Eskom is moving to stage-4 load shedding with effect from 1pm on Monday. This means that the utility will shed 4GW of electricity, up from the 2GW it was shedding on Monday morning, when it implemented stage 2.
“Since this morning we have unexpectedly lost six additional generating units, which has put additional strain on the system,” the state-owned power utility said in a statement at 1pm on Monday.

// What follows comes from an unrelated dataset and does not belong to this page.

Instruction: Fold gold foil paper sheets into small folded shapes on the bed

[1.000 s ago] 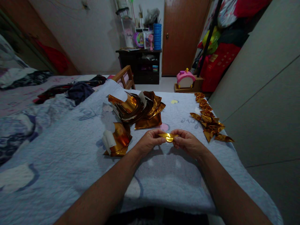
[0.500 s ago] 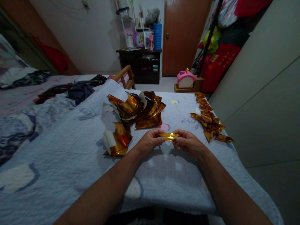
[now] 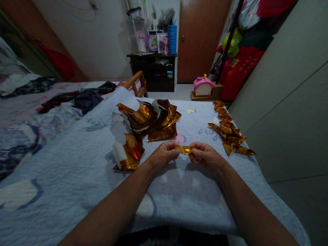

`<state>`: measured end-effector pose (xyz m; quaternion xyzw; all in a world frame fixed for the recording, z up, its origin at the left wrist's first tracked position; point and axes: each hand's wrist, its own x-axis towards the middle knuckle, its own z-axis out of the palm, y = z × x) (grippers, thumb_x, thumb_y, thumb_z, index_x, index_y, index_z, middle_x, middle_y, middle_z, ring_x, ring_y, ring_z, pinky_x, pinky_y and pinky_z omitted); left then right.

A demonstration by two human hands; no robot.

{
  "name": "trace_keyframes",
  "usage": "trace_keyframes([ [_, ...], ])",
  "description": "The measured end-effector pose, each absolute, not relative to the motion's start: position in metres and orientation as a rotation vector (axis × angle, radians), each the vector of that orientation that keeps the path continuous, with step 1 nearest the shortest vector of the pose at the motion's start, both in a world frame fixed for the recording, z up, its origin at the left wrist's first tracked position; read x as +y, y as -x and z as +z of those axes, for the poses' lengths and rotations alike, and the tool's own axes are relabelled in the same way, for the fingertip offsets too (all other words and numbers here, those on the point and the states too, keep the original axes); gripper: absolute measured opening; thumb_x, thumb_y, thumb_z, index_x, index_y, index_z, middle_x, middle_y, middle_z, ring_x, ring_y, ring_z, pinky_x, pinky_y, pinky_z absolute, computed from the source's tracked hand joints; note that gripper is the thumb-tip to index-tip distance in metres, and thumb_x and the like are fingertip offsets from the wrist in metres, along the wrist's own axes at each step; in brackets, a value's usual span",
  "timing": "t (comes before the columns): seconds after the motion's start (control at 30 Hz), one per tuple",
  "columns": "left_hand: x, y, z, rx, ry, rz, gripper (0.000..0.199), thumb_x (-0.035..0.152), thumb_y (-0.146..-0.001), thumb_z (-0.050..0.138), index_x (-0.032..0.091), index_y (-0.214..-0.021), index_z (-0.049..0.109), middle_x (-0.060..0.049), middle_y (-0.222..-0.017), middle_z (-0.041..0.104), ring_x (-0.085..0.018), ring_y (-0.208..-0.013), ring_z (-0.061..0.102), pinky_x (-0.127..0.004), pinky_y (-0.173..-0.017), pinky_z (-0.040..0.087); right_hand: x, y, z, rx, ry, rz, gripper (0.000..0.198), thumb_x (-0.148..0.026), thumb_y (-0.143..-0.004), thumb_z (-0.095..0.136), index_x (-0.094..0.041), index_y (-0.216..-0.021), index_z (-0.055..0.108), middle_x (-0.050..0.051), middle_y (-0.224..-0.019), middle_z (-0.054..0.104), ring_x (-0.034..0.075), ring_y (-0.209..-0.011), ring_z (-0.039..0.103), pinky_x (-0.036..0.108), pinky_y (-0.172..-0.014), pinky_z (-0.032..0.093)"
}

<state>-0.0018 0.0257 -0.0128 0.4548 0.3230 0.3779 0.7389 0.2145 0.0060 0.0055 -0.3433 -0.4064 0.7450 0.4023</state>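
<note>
Between my two hands is a small folded piece of gold foil paper (image 3: 185, 150), held just above the bed cover. My left hand (image 3: 165, 153) pinches its left end between thumb and fingers. At its right end, my right hand (image 3: 205, 155) is closed in the same kind of pinch. Beyond my left hand lies a fanned stack of gold foil sheets (image 3: 146, 118), some showing pale backs. A smaller curled bunch of foil sheets (image 3: 132, 152) rests left of my left hand. Folded gold foil pieces (image 3: 227, 128) form a row and a small heap to the right.
A light blue quilted cover (image 3: 77, 171) spreads under everything. Dark clothing (image 3: 87, 100) lies at the left. Past the far edge stand a wooden chair (image 3: 138, 85), a dark cabinet (image 3: 153, 75) and a pink toy (image 3: 203, 86). A pale wardrobe (image 3: 289, 112) borders the right side.
The foil piece has turned slightly, and its middle now looks flatter and less bright. Both hands stay almost in place, still pinching its ends. The sheets and folded pieces have not moved.
</note>
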Motion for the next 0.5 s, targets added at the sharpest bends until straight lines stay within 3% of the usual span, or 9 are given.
trace_keyframes([
  [0.5, 0.0231, 0.0015, -0.0127, 0.729, -0.969, 0.82, 0.037, 0.039, -0.063, 0.09, 0.013, -0.081, 0.07, 0.002, -0.069, 0.056, -0.007, -0.06, 0.045, -0.021, -0.058, 0.03, 0.0051, -0.2127, 0.0082, -1.035, 0.876, 1.87, 0.032, -0.038, -0.066, 0.089, -0.019, -0.08, 0.069, -0.002, -0.069, 0.063, 0.009, -0.057, 0.05, 0.021, -0.055, 0.04],
])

Stage-4 load shedding is expected to last until 10pm, it said.
Eskom continues to represent a significant risk to the South Africa’s finances and President Cyril Ramaphosa’s plan to split the company into three does little to address the producer’s problems, Moody’s Investors Service said on Monday.
Providing Eskom financial support before taking measures to generate savings at the utility would be credit-negative for the country, Moody’s said in an e-mailed report. The remedies would entail “unpopular decisions on electricity tariffs and/or additional cost-cutting that would require agreement from key stakeholders”, it said.
Power cuts may cost the country as much as R5-billion/day, according to the Organisation Undoing Tax Abuse, a civil society group.
Eskom has asked for permission to raise power tariffs by 15% in each of the next three fiscal years, more than triple the average inflation rate over the past 12 months. If allowed, this would ease the government’s contingent-liability risk but stoke inflation and weigh on economic growth, said Moody’s. Small price increases would “maintain pressure on the company’s very weak financial profile”, it said.
Eskom split
Speaking in his state of the nation address last week, President Cyril Ramaphosa initiated a split of Eskom, which is struggling under R419-billion of debt and declining demand. A breakup into generation, distribution and transmission businesses will enable each unit to better manage costs and make it easier to raise funding. Credit-rating companies see Eskom as a key risk to the economy, with blackouts and huge debt a drag on growth prospects.
Moody’s is the only one of the three major ratings companies that has South African debt at investment grade. It raised the outlook on the assessment to stable from negative in March and will publish its next assessment on 29 March, a month after the release of the 2019 budget. Finance minister Tito Mboweni will announce a turnaround plan and rescue package for Eskom in the 20 February speech, Ramaphosa said last week.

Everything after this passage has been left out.